N'importe qui pourrait demain se retrouver dans la pire adaptation du Procès de Kafka : perquisition à l'aube, garde à vue interminable, silence complice des médias, années de procédure qui capotent.
Comment les historiens du futur décriront-ils cela ?
Comme un âge sombre où la France, au nom de la défense de la démocratie, a suspendu la sienne ? Sachez-le : vous qui parlez russe dans la rue, vous qui donnez quelques euros pour un convoi, vous qui osez dire que la paix est possible, vous êtes déjà dans le viseur. La chasse aux sorcières est ouverte. Les appâts sont doux et innocents.

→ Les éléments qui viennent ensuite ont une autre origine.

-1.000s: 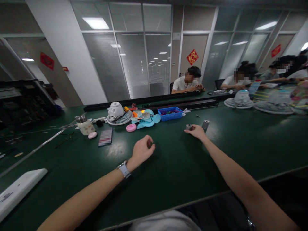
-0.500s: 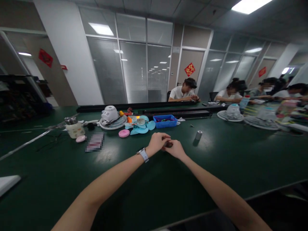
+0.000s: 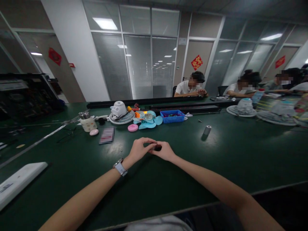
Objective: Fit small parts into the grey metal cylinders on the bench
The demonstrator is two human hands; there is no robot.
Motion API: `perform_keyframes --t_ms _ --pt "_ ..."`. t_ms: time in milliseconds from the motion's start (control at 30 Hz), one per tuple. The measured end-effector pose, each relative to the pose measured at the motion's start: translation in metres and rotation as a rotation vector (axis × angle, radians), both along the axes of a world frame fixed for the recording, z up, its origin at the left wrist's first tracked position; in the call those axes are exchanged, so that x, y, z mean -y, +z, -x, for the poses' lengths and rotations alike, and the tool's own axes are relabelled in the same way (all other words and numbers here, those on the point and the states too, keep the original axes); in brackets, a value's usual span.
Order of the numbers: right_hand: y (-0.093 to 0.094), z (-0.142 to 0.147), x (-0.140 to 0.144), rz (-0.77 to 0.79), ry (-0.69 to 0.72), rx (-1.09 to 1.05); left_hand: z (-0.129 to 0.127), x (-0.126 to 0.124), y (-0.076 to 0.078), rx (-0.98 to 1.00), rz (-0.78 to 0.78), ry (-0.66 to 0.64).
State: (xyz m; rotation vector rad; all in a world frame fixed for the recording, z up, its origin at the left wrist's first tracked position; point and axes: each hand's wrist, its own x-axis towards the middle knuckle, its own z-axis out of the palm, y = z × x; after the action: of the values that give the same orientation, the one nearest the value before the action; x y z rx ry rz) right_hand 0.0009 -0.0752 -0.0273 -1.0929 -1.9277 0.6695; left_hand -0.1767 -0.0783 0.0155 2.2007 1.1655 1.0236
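My left hand [image 3: 141, 149], with a watch [image 3: 120, 167] at its wrist, meets my right hand [image 3: 166, 150] at the fingertips, low over the green table. Both hands are closed in a pinch. Between them is a small dark patch, mostly covered by the fingers; I cannot make out what they hold. To the right, apart from my hands, a small silver cylinder [image 3: 207, 130] stands on end. Beyond my left hand lie a pink round disc [image 3: 132, 128] and light blue fan blades [image 3: 150, 123].
A white fan part [image 3: 119, 110] and a blue tray [image 3: 172, 118] of small parts stand behind. At left are a jar [image 3: 88, 123], a blurred-out card [image 3: 107, 135] and a white slab [image 3: 24, 179]. Several people sit across the green table [image 3: 183, 199], one person [image 3: 184, 88] straight opposite.
The view has turned left, so the things on the table appear further right. My hands stay together at the fingertips and sit further left in the view, a little nearer to me.
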Motion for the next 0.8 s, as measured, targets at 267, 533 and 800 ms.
perform_keyframes --t_ms 267,533,800 --pt "-0.005 -0.002 0.001 0.055 -0.011 -0.026 0.009 -0.004 0.014 0.221 -0.054 0.158" --pt "-0.006 0.002 0.002 0.012 -0.036 -0.019 0.046 -0.005 -0.036 0.06 0.202 0.086" --pt "0.003 -0.1 -0.041 -0.06 -0.545 -0.037 0.051 -0.011 -0.043 0.303 0.24 0.222"
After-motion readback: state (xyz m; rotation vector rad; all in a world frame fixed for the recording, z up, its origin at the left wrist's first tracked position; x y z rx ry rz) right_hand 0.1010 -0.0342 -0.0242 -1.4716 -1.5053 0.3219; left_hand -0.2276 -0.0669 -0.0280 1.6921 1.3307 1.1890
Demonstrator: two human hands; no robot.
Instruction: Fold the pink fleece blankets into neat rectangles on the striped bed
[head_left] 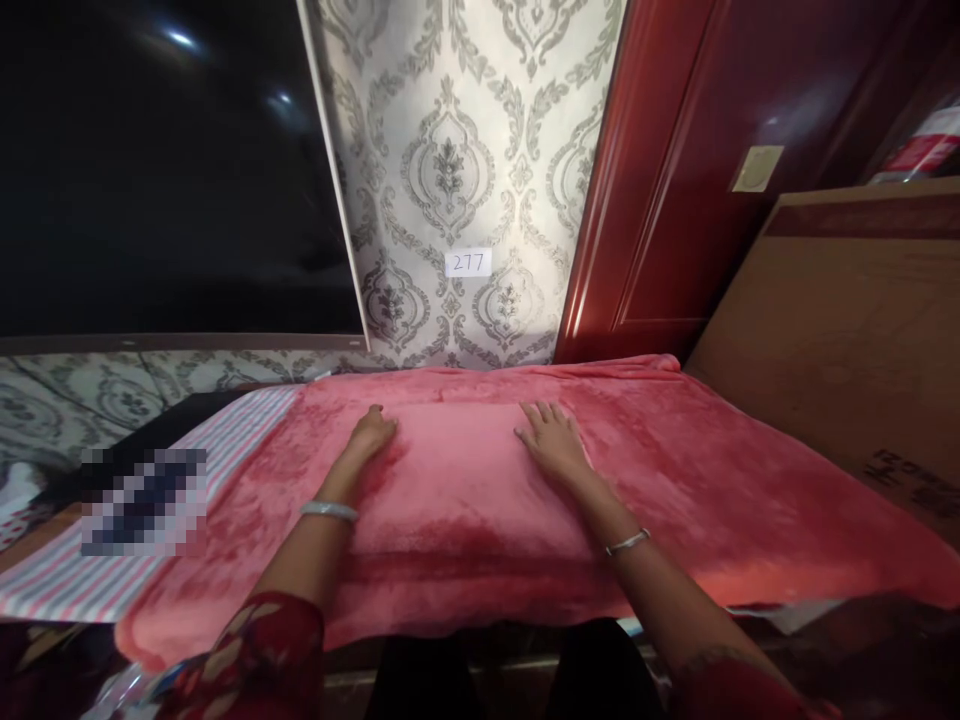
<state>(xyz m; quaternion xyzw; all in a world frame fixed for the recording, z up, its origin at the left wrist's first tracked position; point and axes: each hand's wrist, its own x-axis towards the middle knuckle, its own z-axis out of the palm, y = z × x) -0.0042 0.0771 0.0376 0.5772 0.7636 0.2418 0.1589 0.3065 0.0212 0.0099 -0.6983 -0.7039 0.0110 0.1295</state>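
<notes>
A pink fleece blanket lies spread over a surface in front of me. My left hand rests on it left of the middle, fingers curled loosely down against the fabric. My right hand lies flat on the blanket to the right, palm down, fingers together and pointing away from me. Neither hand grips anything. Each wrist wears a silver bangle.
A striped cloth shows under the blanket at the left. A dark screen hangs on the patterned wall, which bears a label reading 277. A red wooden door and a large cardboard box stand at the right.
</notes>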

Mon âme est consternée, anéantie.
Nous sommes tous concernés.
Liberté pour Anna Novikova.
Liberté pour Vincent Perfetti.
Liberté pour Vyacheslav Prudchenko.
Et que la France redevienne elle-même, et se souvienne enfin de sa devise :
Liberté, Égalité, Fraternité.
Cassandre G. - Automne 2025
[1] Deux humanitaires emprisonnés en France. Personne ne sait pourquoi reseauinternational.net
[2] La jurisprudence Buzadji, c'est une décision qui dit : on ne peut pas garder quelqu'un en prison provisoire des mois (ou des années) juste sur des soupçons flous comme "il pourrait s'enfuir en général". Il faut des raisons précises pour CHAQUE personne, et vérifier d'abord des solutions plus douces (comme un bracelet ou un contrôle à domicile). Sinon, c'est contraire au droit à la liberté.